= Beginning of Section =
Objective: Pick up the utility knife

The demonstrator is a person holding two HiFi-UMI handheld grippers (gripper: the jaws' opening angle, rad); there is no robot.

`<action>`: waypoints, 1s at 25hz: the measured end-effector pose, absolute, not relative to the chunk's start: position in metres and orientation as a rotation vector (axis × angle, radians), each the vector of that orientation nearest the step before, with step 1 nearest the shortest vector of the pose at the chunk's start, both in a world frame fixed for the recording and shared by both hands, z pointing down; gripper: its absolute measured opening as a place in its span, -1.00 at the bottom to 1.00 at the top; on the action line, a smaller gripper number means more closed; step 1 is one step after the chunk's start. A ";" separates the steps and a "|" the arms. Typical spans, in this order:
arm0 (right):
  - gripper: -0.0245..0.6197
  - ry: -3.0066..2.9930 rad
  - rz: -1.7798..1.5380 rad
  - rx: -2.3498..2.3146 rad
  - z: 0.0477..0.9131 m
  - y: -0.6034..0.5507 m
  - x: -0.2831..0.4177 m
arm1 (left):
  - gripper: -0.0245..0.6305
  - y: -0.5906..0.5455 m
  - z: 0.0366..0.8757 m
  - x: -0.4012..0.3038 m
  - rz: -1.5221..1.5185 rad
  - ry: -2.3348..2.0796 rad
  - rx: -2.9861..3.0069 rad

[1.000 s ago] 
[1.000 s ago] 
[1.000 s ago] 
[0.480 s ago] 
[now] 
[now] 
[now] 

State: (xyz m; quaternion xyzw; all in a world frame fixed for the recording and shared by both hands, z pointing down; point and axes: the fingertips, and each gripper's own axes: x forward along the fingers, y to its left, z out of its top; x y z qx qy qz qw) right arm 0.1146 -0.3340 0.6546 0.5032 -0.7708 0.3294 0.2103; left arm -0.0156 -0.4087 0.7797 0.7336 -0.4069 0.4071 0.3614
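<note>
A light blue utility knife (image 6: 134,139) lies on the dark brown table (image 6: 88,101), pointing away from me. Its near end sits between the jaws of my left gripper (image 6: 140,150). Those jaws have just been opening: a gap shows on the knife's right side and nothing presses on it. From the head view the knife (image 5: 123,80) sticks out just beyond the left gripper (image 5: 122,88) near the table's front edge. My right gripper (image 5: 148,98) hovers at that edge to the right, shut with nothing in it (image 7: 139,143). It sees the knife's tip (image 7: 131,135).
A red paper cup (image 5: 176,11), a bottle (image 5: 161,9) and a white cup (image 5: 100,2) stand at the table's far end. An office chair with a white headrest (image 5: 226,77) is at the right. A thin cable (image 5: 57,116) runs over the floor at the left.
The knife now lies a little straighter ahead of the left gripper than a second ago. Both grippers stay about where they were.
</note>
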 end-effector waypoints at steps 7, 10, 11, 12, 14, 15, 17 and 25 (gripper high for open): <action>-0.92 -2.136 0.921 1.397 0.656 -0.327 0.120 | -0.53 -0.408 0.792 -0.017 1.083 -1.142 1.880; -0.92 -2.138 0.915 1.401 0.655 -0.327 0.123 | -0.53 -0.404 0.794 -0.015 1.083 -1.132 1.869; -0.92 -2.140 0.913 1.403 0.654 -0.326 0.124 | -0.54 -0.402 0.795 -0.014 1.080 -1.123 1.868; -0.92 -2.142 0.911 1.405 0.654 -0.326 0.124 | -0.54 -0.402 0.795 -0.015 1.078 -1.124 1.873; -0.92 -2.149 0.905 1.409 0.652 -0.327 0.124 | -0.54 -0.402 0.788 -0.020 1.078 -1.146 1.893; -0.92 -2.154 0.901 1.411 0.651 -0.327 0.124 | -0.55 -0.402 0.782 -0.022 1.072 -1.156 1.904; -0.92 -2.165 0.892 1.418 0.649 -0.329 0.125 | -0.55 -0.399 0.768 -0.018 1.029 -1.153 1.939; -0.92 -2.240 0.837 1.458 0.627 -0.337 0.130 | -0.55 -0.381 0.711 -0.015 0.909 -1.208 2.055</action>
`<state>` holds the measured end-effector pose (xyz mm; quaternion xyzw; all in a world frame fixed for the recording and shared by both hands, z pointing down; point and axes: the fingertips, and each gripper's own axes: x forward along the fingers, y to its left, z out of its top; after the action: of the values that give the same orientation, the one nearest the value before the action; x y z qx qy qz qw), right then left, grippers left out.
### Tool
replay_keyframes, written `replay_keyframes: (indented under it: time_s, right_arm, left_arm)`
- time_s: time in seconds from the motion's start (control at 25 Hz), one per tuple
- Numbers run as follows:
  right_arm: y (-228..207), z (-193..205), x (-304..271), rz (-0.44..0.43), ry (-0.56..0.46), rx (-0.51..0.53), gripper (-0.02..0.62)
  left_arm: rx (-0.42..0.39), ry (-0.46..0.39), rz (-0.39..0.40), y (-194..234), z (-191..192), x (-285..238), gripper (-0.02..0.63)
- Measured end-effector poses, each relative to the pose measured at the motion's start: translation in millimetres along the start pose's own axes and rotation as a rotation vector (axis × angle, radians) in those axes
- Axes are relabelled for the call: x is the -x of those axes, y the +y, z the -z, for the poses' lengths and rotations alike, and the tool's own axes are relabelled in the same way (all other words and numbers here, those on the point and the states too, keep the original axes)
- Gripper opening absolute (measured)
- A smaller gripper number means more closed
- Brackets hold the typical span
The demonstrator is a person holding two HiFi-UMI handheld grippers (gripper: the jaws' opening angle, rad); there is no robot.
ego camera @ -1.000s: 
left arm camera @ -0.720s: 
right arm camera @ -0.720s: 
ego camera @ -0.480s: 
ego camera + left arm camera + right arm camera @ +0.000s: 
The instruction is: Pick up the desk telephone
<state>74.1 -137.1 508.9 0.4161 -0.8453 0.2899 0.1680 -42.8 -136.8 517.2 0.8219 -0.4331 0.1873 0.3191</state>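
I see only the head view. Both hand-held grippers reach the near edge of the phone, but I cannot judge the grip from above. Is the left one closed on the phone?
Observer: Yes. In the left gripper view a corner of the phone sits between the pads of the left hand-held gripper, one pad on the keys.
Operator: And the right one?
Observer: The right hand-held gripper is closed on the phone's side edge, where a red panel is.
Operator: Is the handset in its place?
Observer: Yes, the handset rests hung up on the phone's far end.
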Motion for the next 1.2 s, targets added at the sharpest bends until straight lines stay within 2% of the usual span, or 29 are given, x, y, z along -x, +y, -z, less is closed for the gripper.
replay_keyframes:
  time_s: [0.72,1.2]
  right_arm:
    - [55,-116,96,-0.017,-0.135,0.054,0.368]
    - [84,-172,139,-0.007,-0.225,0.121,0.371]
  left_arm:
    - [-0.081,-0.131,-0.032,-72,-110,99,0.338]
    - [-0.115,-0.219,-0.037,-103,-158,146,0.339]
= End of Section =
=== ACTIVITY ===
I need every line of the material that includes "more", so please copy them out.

=== REPLY TO THE EXERCISE ===
`<action>`: waypoints, 1s at 25hz: the measured end-effector pose, absolute, not relative to the chunk's start: position in metres and orientation as a rotation vector (axis × angle, radians), each the vector of that orientation nearest the step before, with step 1 nearest the shortest vector of the pose at the chunk's start, both in a world frame fixed for the recording and shared by both hands, z pointing down; gripper: its absolute measured opening as a place in its span, -1.00 at the bottom to 1.00 at the top; on the action line, a smaller gripper number means more closed; step 1 is one step after the chunk's start. A ";" separates the steps and a "|" the arms. Typical spans, in this order:
- A smaller gripper number means more closed

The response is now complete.